The body-washers pass the rubber hose back and forth to each other and to me and my soon-to-be relative, who strokes her mother-in-law’s hair
and washes it. At the end, we dry Dadee with clean white towels and slide several towels underneath her, with their edges hanging over the
sides of the gurney. We then roll her gurney into the adjacent room where the coffin awaits for her transport to the mosque. We station
her gurney next to a second one, where one of the women has already laid out Dadee’s funeral shroud, called a kafan, made of five white
cloths of different sizes. We use the towels underneath Dadee as handles to lift her to the second gurney. Pieces of the white fabric
are folded around Dadee’s body and secured with ropelike strands of the same cloth.

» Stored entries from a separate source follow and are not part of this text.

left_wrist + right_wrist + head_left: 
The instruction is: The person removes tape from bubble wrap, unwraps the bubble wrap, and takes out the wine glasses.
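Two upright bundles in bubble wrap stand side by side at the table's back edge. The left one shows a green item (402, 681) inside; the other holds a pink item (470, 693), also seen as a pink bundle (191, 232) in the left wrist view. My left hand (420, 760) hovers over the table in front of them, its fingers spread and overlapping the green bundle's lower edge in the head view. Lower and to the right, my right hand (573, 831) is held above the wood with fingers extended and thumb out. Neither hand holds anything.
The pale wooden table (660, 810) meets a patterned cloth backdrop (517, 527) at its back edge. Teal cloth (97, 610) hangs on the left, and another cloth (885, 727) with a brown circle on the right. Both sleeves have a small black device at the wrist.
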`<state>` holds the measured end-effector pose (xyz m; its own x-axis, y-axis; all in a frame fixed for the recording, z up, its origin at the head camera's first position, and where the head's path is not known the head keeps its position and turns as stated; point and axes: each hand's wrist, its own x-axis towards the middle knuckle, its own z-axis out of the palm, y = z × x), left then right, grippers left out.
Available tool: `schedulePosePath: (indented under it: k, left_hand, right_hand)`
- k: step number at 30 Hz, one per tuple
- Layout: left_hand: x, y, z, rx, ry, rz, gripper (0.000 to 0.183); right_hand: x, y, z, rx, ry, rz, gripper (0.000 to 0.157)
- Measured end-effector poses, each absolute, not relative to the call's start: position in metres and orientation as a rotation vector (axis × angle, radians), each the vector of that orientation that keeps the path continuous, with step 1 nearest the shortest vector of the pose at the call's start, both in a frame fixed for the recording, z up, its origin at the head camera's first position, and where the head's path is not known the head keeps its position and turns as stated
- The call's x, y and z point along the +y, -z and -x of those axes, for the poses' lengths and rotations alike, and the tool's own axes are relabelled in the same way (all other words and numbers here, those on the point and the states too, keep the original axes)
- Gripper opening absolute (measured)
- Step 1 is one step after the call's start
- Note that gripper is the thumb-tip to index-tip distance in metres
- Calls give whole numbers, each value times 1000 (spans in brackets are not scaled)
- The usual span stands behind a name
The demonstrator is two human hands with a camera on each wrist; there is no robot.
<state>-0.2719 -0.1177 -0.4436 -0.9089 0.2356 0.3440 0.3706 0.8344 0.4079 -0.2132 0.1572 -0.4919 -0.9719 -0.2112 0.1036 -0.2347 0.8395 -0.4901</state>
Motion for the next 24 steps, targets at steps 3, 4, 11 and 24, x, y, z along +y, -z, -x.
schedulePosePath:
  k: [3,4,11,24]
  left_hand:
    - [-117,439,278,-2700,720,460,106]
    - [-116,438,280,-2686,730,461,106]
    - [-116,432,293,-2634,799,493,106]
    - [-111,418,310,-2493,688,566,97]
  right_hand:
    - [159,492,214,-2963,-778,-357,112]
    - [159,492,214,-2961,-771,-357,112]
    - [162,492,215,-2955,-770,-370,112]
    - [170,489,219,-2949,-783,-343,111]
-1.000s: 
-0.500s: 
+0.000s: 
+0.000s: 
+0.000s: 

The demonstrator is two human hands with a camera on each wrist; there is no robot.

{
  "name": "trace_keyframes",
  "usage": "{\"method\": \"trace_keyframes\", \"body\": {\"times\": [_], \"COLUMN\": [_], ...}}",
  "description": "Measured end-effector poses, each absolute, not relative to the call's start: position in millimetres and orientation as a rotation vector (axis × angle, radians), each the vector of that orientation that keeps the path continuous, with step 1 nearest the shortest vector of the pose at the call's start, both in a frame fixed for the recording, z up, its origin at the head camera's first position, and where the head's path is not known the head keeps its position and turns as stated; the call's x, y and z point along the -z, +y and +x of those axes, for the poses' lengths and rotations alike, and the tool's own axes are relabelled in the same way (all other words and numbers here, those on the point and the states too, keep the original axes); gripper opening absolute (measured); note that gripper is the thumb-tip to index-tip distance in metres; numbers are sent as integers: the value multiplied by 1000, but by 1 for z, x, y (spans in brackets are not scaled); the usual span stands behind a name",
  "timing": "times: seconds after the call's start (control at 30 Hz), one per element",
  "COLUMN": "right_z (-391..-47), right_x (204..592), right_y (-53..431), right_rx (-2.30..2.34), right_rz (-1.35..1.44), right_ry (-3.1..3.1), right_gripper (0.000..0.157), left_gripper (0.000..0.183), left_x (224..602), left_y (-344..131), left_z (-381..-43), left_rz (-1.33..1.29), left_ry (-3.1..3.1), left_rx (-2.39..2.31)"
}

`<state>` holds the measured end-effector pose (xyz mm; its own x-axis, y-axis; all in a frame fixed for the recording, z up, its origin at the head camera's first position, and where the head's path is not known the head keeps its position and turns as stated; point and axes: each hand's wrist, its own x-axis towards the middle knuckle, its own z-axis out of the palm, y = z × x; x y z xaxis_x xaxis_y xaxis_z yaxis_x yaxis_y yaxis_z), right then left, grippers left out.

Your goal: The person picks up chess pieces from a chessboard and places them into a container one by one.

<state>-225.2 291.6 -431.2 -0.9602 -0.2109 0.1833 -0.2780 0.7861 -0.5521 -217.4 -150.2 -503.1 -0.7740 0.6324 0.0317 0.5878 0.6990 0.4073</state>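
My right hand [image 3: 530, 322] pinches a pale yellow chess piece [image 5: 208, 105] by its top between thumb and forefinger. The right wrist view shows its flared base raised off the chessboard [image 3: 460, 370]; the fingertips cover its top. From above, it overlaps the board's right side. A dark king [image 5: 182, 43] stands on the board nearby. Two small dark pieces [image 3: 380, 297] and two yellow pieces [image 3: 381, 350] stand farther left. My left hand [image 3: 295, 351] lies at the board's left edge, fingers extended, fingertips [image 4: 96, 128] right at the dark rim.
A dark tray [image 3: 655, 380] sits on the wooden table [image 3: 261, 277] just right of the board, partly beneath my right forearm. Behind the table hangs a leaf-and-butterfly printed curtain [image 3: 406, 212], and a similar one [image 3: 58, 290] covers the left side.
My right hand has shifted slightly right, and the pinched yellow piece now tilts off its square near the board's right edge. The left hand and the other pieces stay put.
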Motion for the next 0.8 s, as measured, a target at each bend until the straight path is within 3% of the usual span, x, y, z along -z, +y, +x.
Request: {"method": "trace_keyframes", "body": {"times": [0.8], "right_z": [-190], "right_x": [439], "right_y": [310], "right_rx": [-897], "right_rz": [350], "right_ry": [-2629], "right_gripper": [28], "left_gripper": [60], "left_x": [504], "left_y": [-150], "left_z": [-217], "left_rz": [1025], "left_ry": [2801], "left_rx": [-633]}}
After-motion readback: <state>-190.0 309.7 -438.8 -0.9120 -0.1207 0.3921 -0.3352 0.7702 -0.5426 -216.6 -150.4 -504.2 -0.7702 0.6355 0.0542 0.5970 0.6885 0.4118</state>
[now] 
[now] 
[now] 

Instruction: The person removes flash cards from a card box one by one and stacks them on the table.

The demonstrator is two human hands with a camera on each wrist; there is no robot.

One of the volunteers, Rabia Marfani, assembles these
fabric kits at home, using cotton/polyester bed sheets that she buys at Wal-Mart.

When the cloth that wraps the hair back is tied on Dadee, she seems strangely transported. She looks so small and fragile, like a little
girl with a bonnet tied around her hair. Finally, a large cloth is folded around the entire body, completely enclosing her. It’s tied
shut with the ropelike strands, and the body looks almost like a wrapped gift. Together we lift Dadee into the coffin. One of the women
shows me and Dadee’s daughter-in-law how to open the fabric around Dadee’s face, should any of her family members ask to see her one last
time at the Janazah prayer service at the mosque.

Afterward, I hug each of the body-washers and thank them deeply for their help. Although Dadee is not exactly my relative, I feel as
though these women have done me a huge personal favor, expecting nothing in return. When I ask Marfani why she has participated in this
custom more than 30 times in her 50 years, she replies: “It’s our obligation. And there is so much reward from God. … One day I will
also be lying there, and somebody will do this for me.” She started as a teenager in Pakistan, assisting when her grandmother and aunt passed
away. She encourages younger women to volunteer or just watch, because this knowledge needs to be passed on.

We all then raise our hands and pray, asking God to forgive Dadee’s sins, to give her the best in the next life. I inwardly alternate
between speaking to God and speaking to Dadee. I ask God to welcome her; I wish Dadee good luck on this ultimate pilgrimage. Islam teaches
us that after the soul is removed from the body, it briefly faces God to learn its fate, then is returned to the body while on its way to
the grave. There it awaits its full reckoning on the Day of Judgment.
Though Dadee is no longer of this world, she can continue to earn blessings based on what she has left behind — through righteous
offspring who pray for her forgiveness, through knowledge that she has spread to others, or through charitable work whose effects outlast
her.

I pray for Dadee, and I also apologize to her for a mistake she doesn’t know I nearly made. In today’s mail, after the funeral,
Dadee’s family will receive my hand-addressed invitation to her for a wedding reception hosted by my parents. Earlier this week, I had
argued with my brother over the unnecessary expense of mailing separate invitations to multiple family members at the same address. I
had considered just sending a joint one. In the end, how grateful I amthat I did it his way. Of course you deserve your own invitation,
Dadee, after flying across the world to witness your granddaughter’s wedding.

I ask God one last time to have mercy on her soul. As I pick up my purse and turn to leave the room, I address my final words to both of
them: “Innaa lillaahi wa-innaa ilaihi raje’oon.” To God we belong, and to God we return.